• Required action: Looking at the records below, count how many lines contain the string "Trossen". Give that number alone.

==================================================

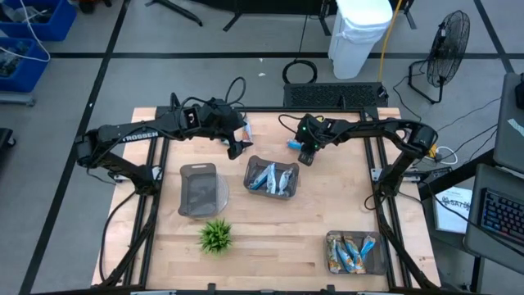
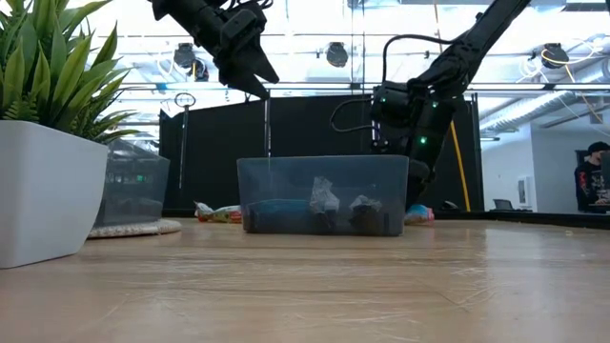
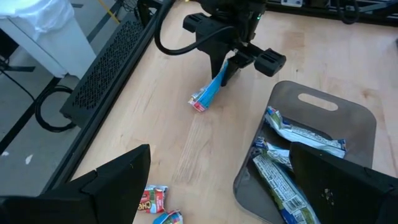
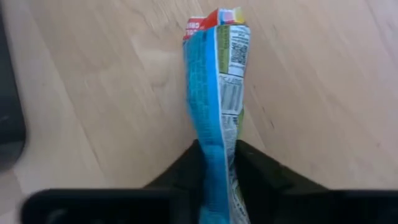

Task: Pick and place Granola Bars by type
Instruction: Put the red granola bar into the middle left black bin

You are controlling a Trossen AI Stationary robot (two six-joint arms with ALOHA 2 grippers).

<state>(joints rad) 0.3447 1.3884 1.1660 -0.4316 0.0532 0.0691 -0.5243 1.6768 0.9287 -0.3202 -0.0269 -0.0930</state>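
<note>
My right gripper (image 1: 304,152) (image 4: 217,149) hovers near the table's far edge, just beyond the middle grey tray (image 1: 286,193), shut on a bright blue granola bar (image 1: 292,144) (image 3: 209,92). That tray holds several blue and silver bars (image 3: 292,134). My left gripper (image 1: 237,141) (image 3: 221,155) is open and raised above the table, left of the middle tray. Two small bars (image 3: 157,200) lie flat on the wood below it. A second grey tray (image 1: 199,188) sits to the left. A third tray (image 1: 331,264) near the right front corner holds blue-and-orange bars (image 1: 354,252). My right gripper pinches the blue bar at one end (image 4: 214,163) between its two fingers, which lie along the bar's length. The bar slants down and away from the fingers. Its red-printed free end (image 3: 199,103) is at or just above the table; I cannot tell whether it touches.
A small green plant in a white pot (image 1: 215,236) stands near the front edge, left of centre. Bare wood lies between the trays and along the front. A black frame rail (image 1: 327,109) runs along the table's far edge.
</note>
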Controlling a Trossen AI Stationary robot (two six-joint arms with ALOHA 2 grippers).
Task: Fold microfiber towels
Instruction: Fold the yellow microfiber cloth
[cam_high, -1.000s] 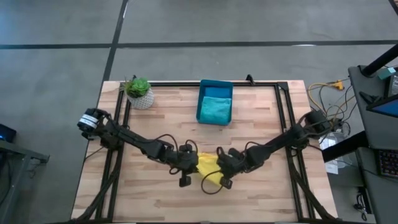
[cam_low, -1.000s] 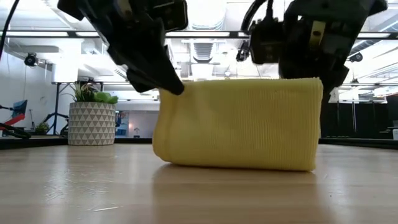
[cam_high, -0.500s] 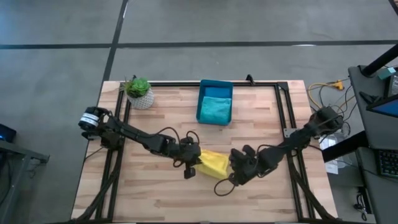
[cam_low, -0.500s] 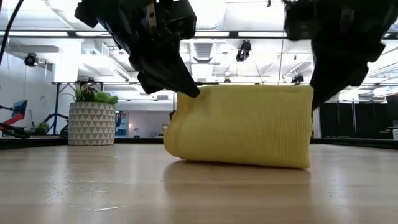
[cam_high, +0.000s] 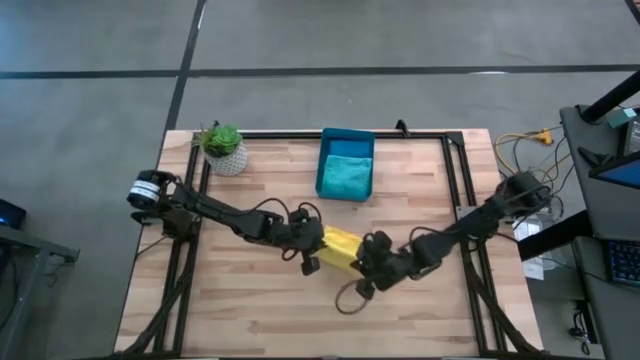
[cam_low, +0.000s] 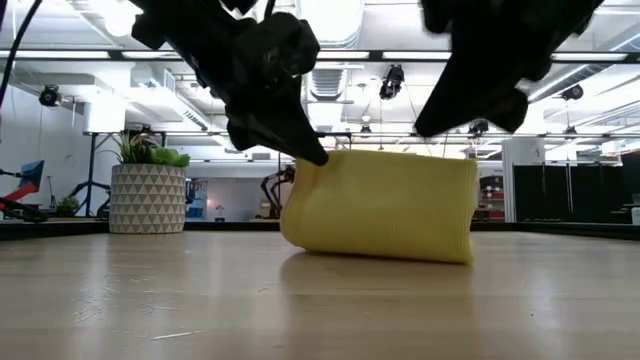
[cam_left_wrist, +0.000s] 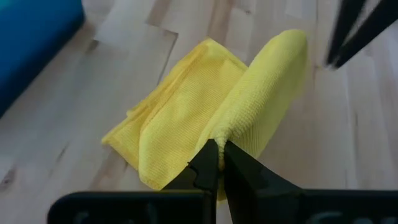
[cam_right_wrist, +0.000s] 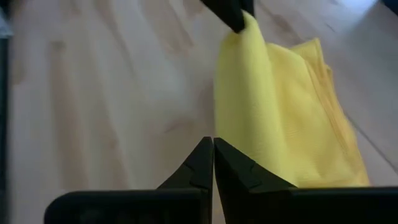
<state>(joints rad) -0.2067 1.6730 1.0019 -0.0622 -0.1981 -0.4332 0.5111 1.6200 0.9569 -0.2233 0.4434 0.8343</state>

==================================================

• Solution for this problem: 2